5 Parenting Resolutions to Ease Your Life
01/16/2012

Bonnie Harris
www.bonnieharris.com

Do you spend much of your day trying to figure out how to get your kids to behave, how to stop the chaos, how to make them happy, and how to gain peace in your family? The answer may be surprising. You're doing too much.

Imagine having more time in your day, relieving mental exhaustion and enjoying your children more. It's easier than you think and often can be the hardest thing you'll ever do.

I offer you five ways to release agony, enjoy more of your life, and give your children more of what they need on top of it:

1. Don't try to fix your child's problems.
Children come to us (hopefully) with all their complaints, injuries, difficulties, and disappointments.

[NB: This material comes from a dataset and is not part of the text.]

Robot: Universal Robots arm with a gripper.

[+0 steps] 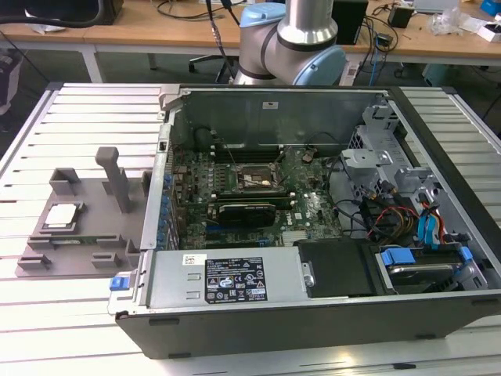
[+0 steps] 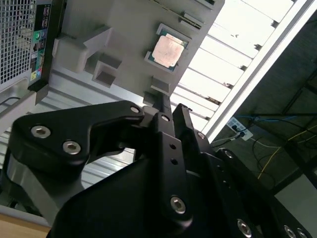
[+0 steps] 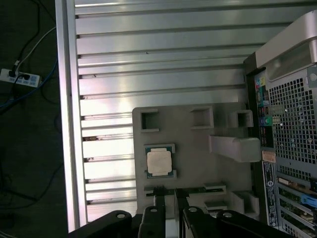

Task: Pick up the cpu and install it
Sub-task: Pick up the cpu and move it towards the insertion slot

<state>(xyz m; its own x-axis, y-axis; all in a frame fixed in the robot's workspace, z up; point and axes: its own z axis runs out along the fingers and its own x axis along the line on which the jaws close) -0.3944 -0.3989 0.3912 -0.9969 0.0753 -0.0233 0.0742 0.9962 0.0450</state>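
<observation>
The cpu is seen lying flat in a recess of the grey tray, which rests on the slatted bench just beside the open case, at the exterior view's left. In both wrist views the tool is seen near the cpu but apart from it, its 2 fingers parted by a narrow gap with nothing gripped and its body cut off at the frame. The arm is cut off at the exterior view's top edge.

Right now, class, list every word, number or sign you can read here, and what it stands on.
White label on the computer case: print there, too small to read.
Coloured stickers on the case's rear panel: blurred, unreadable.
cpu on the grey tray: no legible marking.
Nothing can be quoted.
</observation>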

We try to fight our children's battles, keep the boogie-men away, protect them from the big, bad world and take on their responsibilities so they won't fail.

When we try to fix their problems, whether school issues, sibling battles, fears and upsets, we set ourselves up for failure and send our children the message they are not capable of solving their own problems and must depend on someone else to do it for them. When we step back and acknowledge their problems, we are better able to help them figure out how to solve them.

2. In the middle of a meltdown, do nothing.
When children are wound up into fifth gear, they cannot hear, much less think rationally. That goes for us too. Reactions are automatic, impulses take control, and nothing positive can be taught.

The best thing to do is nothing. Wait until the storm has passed, and come back to it when emotions have calmed. You will be surprised by the amends your child is able to make and the lessons you are in better shape to teach.

3. Accept your children. Don't try to make them different.
Do you have a child you didn't bargain for? Or one you just don't understand? We spend a lot of time trying to get our children to think, feel, and behave like us, or at least the way we want - in other words, beating our heads against the wall.

Acceptance is the most important gift you can give your child. He comes with his own package, his own personality blueprint. You can influence him positively or negatively but you cannot change him. The more you try, the more he learns he is not okay the way he is.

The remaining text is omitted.